Member of the Alabama Senate from the 1st district
- Incumbent
- Assumed office November 5, 2014
- Preceded by: Tammy Irons

Personal details
- Born: Timothy Ivan Melson 1960 (age 65–66) Alabama, U.S.
- Spouse: Lynn Melson ​(m. 1980)​
- Children: 3
- Alma mater: University of North Alabama (BS) University of Alabama at Birmingham (MD)
- Profession: Physician

= Tim Melson =

American politician (born 1960)

Timothy Ivan Melson (born 1960) is an American politician and physician. A member of the Republican Party, he serves in the Alabama Senate, representing its 1st district since 2014.

==Early life and career==
Melson was born and raised in Alabama, and grew up in Florence, Alabama. He is a graduate of the University of North Alabama, where he attained a Bachelor of Science in professional biology and general chemistry in 1982. After graduation, he attended medical school at the University of Alabama at Birmingham, from which he received his MD.

Melson practiced medicine as an anesthesiologist at Helen Keller Hospital in Florence. He was the chief of anesthesia there from 1993 to 2008, in addition to serving on the board of directors at the Florence Surgery Center. Melson retired from anesthesiology after a medical emergency which he described as a "close call"; Melson was suffering from liver failure and required a liver transplant and a heart transplant. Melson received a "life-saving" operation in 2009 from a doctor in Pittsburgh who predicted that a new liver would also resolve his heart issues. After his retirement from general practice, Melson became the owner of Shoals Medical Trials, a medical business working in clinical trials.

==Alabama Senate==
In 2014, Democratic state senator Tammy Irons retired, leaving the first district open in that year's election cycle. Melson announced his candidacy for the state senate in March 2014, saying he would focus on economic and workforce development, as well as improving health care access and quality in Alabama. He described the Affordable Care Act as a "disaster" and a "federal government takeover of health care". The Republican primary advanced to a runoff between Melson and Chris Seibert, a city councilman from Athens, Alabama. Melson defeated Seibert in the runoff, in which he strongly carried Lauderdale County. Melson defeated Democratic nominee Mike Curtis in the general election with 62% of the vote.

During his first term as state senator, Melson voted against a gaming bill in the Tourism Committee in August 2015. In 2018, he sponsored a bill clarifying that 18-year-olds could be committed to psychiatric facilities by probate judges when entering insanity pleas. He also contributed to the expansion of U.S. Route 43 in north Alabama. Melson was re-elected to a second term in office in 2018 against Democratic nominee Caroline Self, with Melson receiving 68% of the vote. During his reelection campaign, Melson described himself as someone who would continue to "uphold conservative ideals", including anti-abortion measures and pro-gun and Second Amendment protections.

Melson was the author of a bill successfully legalizing medical cannabis in Alabama, having first introduced it in 2019. Melson said that the bill was designed to help people at the end of their life, though he still opposed recreational use of marijuana. Although the medical cannabis bill was opposed by Steve Marshall, the Attorney General of Alabama, it eventually passed in the Alabama Legislature in May 2021. The bill was signed into law by Governor Kay Ivey the same month. The law also established the Alabama Medical Cannabis Commission, which regulates licenses to distributors of medical cannabis, though it has encountered various lawsuits since its founding.

Melson was reelected to a third term as state senator in the 2022 election cycle.
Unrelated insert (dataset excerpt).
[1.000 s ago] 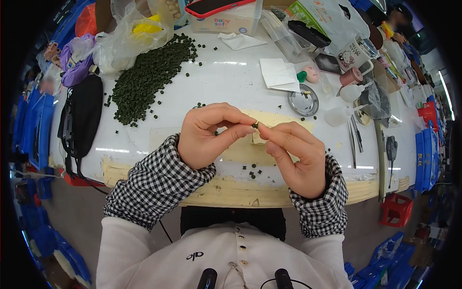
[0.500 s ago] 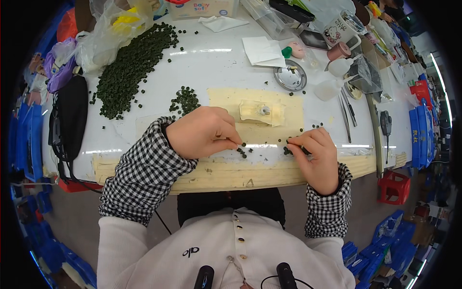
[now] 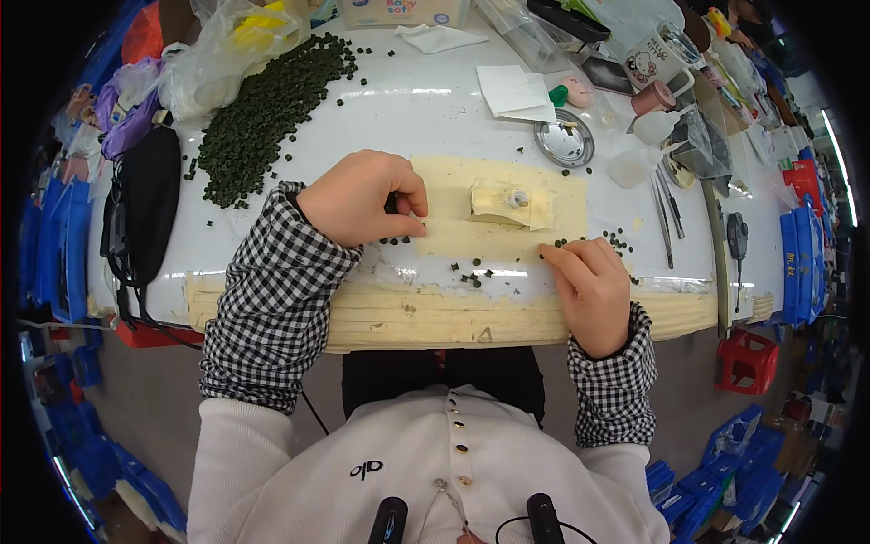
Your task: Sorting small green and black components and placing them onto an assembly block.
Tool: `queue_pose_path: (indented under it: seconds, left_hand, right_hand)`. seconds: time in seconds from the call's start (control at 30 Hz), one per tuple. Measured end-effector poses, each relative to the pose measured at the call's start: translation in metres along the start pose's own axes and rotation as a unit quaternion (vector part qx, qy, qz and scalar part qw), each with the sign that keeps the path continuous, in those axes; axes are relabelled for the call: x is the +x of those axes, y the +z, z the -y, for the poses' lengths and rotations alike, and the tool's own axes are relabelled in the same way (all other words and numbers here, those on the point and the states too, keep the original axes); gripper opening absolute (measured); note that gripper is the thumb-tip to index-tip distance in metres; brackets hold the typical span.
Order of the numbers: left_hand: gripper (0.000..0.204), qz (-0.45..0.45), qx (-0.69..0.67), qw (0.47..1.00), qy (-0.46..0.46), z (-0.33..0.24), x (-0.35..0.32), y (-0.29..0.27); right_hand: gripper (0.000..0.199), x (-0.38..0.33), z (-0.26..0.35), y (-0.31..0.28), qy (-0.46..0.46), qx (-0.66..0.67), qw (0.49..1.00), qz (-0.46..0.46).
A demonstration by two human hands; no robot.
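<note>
Dark green pieces (image 3: 272,113) heaped upper left, probably leaving working room on yellow sheet (image 3: 446,190); your left hand (image 3: 361,195) centre, right hand (image 3: 594,292) lower right, cannot tell if either pinches anything

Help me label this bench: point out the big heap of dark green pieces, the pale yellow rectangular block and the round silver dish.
Big heap of dark green pieces (image 3: 265,115), head view: its middle.
Pale yellow rectangular block (image 3: 496,199), head view: left part of its top.
Round silver dish (image 3: 559,146), head view: bare inner surface.

1 head-worn fisheye view looks down at the nearby table (image 3: 412,113).
</note>
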State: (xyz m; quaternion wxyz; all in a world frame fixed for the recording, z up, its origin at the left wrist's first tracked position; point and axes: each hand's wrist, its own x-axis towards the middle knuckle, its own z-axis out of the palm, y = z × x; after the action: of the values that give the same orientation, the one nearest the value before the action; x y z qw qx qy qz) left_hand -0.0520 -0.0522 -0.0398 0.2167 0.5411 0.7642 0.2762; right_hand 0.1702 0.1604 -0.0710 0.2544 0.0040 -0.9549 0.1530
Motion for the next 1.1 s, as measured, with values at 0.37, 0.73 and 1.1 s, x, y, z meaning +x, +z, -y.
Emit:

In the Republican primary, Melson was challenged by John Sutherland, who had previously sued the Lauderdale County Agricultural Authority, of which Melson was the chairman. Melson defeated Sutherland in the primary with 69% of the vote, and was uncontested in the general election, with no Democratic candidate qualifying for the race. As of 2023, Melson served as the chair of the state senate's Health Care Committee.

Following a 2024 ruling by the Alabama Supreme Court that frozen embryos could be considered children, Melson said he was planning to file a bill that would protect in vitro fertilisation, as many IVF clinics in the state had suspended operations in reaction to the ruling. Melson's legislation would provide clarification in the law that embryos would not be considered viable until being implanted in the uterus.

==Personal life==
Melson has been married to his wife Lynn since 1980. As of 2017, they had three children and four grandchildren. Melson is a farmer and hobbyist cattleman, and is a member of the National Rifle Association of America.

While on a business recruiting trip to South Korea in July 2023, Melson suffered a major cardiac emergency. His daughter, Ellie Melson, said that he had suffered cardiac arrest and was in critical condition. John Wahl, the chair of the Alabama Republican Party, said that Melson had suffered a heart attack, which can result in cardiac arrest. Fellow state senator Arthur Orr was on the trip with Melson and administered CPR. Melson was hospitalized in South Korea for two weeks; he returned home to Alabama on August 14, 2023, to continue his recovery.